- **TASK PROMPT**
Repeat verbatim, and only, the lines of the data below, beginning at the line that contains "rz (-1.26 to" and stopping after the line that contains "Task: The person".
─── EXERCISE DATA ───
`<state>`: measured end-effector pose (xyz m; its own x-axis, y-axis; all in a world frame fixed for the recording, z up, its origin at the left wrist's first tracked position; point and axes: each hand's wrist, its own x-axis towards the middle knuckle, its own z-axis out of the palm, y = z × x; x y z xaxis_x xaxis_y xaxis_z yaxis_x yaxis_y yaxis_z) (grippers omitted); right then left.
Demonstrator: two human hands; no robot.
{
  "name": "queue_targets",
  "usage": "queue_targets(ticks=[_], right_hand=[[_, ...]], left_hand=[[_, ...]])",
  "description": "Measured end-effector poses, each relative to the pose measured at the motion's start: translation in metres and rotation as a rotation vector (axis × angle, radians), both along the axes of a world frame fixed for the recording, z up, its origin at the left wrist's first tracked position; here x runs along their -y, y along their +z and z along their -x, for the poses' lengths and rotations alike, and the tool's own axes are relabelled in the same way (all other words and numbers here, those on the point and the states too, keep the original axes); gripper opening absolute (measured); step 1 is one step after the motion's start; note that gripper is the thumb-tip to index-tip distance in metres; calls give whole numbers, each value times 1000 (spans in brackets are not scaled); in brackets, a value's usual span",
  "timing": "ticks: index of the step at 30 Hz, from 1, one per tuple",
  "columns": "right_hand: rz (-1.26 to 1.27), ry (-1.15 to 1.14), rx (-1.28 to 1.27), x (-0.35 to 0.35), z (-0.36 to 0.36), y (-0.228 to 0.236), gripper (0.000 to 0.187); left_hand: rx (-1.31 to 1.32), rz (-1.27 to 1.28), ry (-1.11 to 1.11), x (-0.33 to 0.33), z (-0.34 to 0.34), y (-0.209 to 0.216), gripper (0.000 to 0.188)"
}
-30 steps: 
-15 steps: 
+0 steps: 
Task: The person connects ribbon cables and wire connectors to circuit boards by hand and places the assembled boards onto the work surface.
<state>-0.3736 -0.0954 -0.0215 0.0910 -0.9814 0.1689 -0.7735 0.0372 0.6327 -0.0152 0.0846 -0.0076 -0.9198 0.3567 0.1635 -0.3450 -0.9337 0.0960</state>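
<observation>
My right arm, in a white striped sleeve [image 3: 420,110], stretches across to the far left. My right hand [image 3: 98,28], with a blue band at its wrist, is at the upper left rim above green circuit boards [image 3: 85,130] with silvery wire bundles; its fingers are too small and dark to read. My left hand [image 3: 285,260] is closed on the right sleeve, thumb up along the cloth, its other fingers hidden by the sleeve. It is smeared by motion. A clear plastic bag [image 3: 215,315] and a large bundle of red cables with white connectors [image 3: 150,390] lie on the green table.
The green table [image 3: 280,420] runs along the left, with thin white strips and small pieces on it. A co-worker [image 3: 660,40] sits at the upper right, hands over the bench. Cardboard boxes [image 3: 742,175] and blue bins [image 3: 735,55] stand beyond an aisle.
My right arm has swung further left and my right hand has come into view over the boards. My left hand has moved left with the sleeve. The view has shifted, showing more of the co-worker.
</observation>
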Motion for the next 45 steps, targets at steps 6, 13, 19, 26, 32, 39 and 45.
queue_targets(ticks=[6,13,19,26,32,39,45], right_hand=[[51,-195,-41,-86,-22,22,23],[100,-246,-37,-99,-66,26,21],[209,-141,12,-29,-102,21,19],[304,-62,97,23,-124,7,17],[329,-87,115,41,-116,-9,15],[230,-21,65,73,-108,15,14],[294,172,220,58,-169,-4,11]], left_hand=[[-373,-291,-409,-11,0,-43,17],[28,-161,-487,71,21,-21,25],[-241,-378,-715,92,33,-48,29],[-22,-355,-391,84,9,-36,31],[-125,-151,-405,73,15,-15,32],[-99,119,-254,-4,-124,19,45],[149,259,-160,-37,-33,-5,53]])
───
- **PROBLEM SOLUTION**
  "columns": "right_hand: rz (-1.26 to 1.27), ry (-1.15 to 1.14), rx (-1.28 to 1.27), x (-0.35 to 0.35), z (-0.36 to 0.36), y (-0.228 to 0.236), gripper (0.000 to 0.187); left_hand: rx (-1.31 to 1.32), rz (-1.27 to 1.28), ry (-1.11 to 1.11), x (-0.33 to 0.33), z (-0.34 to 0.34), y (-0.209 to 0.216), gripper (0.000 to 0.188)"
}
-30 steps: 
-15 steps: 
+0 steps: 
Task: The person connects ribbon cables and wire connectors to circuit boards by hand and places the assembled boards onto the work surface.

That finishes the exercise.